If you ever need imagine what sort of disparity prevails between the haves and have-nots in Pakistan, a quintessential example would be the education sector. Since its inception, health and education have been some of the most ignored sectors in the annual budgets, with priority being given to defense, power generation funds and debt servicing (the evil vortex). A country whose image is of a indigent, malnourished and sickly population, roughly 24% (2016)of which survives under a dollar per day has been a grave manifestation of irony for the last 71 years. It is disturbing to have about 2%(2018) of your total expenditure to be allotted to the education sector, which is among the lowest ones in the South Asian region (no surprise there). The funds that are allocated to the cause are stripped off by unworthy, unqualified, gluttonous, corrupt ministers who swiftly get away with this crime. Until about the last couple of years, unfortunately the law and order situation has been so feeble that there was no accountability for such actions if you have money. The situation has changed immensely with the strengthening of judiciary in Pakistan, who then fortified National Accountability Bureau (NAB) to carry out all sort of investigations against anyone who might not have been honest with their positions and power they had. Thank God for that, and big kudos to our judicial system and other institutions for reinstating their due dignity and faith. Still a long way to go but at least the right path has been chosen for the journey.

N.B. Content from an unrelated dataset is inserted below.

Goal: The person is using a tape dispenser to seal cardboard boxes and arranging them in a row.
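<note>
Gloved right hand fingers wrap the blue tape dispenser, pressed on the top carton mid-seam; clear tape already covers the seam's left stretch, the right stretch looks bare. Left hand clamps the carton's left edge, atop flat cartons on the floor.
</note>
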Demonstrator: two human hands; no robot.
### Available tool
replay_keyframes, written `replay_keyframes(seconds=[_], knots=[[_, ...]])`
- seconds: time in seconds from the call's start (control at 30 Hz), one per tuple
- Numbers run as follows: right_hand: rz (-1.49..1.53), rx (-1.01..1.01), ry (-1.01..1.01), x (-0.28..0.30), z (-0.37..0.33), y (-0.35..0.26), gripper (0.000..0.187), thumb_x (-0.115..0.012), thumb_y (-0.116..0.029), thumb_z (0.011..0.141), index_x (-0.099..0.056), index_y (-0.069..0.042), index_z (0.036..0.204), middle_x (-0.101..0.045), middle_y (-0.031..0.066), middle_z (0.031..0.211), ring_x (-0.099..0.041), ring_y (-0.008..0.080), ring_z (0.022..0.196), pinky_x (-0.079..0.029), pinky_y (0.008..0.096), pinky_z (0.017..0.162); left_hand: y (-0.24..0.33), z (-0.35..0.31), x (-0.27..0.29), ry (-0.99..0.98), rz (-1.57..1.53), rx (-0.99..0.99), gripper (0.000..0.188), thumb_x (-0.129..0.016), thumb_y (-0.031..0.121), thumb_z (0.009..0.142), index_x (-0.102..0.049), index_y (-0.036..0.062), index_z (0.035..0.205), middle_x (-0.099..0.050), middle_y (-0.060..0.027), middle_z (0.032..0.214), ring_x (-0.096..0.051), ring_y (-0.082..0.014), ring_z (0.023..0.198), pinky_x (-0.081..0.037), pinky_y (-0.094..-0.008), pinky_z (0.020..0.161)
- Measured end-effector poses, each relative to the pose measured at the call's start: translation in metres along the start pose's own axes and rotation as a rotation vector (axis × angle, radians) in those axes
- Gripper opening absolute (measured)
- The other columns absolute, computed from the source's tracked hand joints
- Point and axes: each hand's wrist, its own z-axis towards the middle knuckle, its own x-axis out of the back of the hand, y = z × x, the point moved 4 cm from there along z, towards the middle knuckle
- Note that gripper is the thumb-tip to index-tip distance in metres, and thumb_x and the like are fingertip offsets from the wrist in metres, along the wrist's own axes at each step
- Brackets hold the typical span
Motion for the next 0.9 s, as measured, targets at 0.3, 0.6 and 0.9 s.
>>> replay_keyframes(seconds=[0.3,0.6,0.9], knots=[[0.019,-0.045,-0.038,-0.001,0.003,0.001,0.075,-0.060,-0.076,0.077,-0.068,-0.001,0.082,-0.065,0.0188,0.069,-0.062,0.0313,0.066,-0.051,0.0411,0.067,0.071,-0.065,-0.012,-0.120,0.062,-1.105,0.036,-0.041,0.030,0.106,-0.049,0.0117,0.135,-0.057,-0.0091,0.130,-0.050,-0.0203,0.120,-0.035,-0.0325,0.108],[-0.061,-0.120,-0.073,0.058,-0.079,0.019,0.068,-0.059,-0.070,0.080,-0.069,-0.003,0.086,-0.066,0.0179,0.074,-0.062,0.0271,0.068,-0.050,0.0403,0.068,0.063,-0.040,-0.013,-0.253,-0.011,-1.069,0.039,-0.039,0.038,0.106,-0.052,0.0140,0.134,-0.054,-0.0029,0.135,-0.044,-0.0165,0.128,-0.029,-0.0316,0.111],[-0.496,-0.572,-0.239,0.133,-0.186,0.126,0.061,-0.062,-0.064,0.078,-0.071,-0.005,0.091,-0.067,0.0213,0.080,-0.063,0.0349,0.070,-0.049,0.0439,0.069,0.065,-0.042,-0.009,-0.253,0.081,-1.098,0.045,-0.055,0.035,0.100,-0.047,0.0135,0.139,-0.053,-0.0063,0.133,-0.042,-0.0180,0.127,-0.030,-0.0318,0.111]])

Besides lack of funds, there is a failure in state-level policy making and planning. The parliament hardly has any interest in any fruitful topic for discussion and debate. The rich can afford anything while the poor are not even getting basic human rights. There is mammoth disparity in the public and private school system. The public schools are like sad orphans in the movies, in miserable state with NOBODY looking after them while the private schools are a mafia in themselves, controlled by ultra-rich investors who have representatives sitting in the parliament to safeguard their interests. Every time there are limitations set on private schools, they make a joke out of it by open defiance because they have money and influence. It is a hopeless situation.
There is a dire lack of quality and infrastructure in public education, with ghost schools, absence of heating/cooling and power, extremely low attendance by the teachers, totally misfit and unqualified teachers who lack basic manners and grammar, both English and Urdu. The hiring process is mostly biased and politicized as reference system aka “sifaarish” is what gets you the job. It is a shameful state for a country that has a literacy rate of 58% (2017), a downward trend. There is also a gender gap with regards to enrollment due to the primitive mentality is particularly rural areas that keeps girls away from modern education, a concern which has not been pandered to in the last 10 years (shame!). It gives me nightmares to imagine what the future is going to look like for these kids who lack literacy, numeracy and vocational skills as there are almost NO vocational or technical training schools across Pakistan. Most of the work done in this sector is attributed to micro-finance companies and NGOs who have identified the issue and are setting up projects to fill up the chasm.
The private sector of education is a menace in itself. The fees are skyrocketing every year, with elite schools charging Pkr 80,000 per month, encouraging middle tiered schools to follow catch up with ever rising fees. The worst part is, kids are STILL sent for tuition for the same courses and material being taught at their super-expensive schools. What baffles me is how unaffected the high socio-economic class is with these rising fee structure. There is a clear absence of national interest among the elitists. Along with unaffordable fees, there is a condescending and ‘air of superiority’ attitude prevalent in these institutes. It is hard enough for middle class peeps to attend these schools, additionally they are not embraced by rich brats and their extravagant toys, gadgets, holiday stories, servants to work for them and celebrity lifestyle.
It is a sad situation because in the long term, they are creating a never-ending socio-economic, psychological and emotional gap. Poor education means poor employ,ment opportunities for the students, poor economy and the vicious cycle continue…
The country needs to have a clear, streamlined policy at school level. There should be either Matriculation or O-levels because there are differences in opportunity and standard of education already due to these two different options. On the other hand, maybe both systems can be implemented in both private and public sectors and there are no preferential treatments given to a student from a particular background. The fees need to be slashed and there has to be immense monitoring of the factors driving up the fees. The teaching standards should be identical across Pakistan with government holding training workshops so avoid discrepancies. The government must take aggressive steps to boost the education budget and policy making and implementation needs to be among our primary discussions at the parliament. The implementation should be monitored by NAB to ensure transparency and honest working. Let’s just hope the new government under Imran Khan addresses this crisis positively.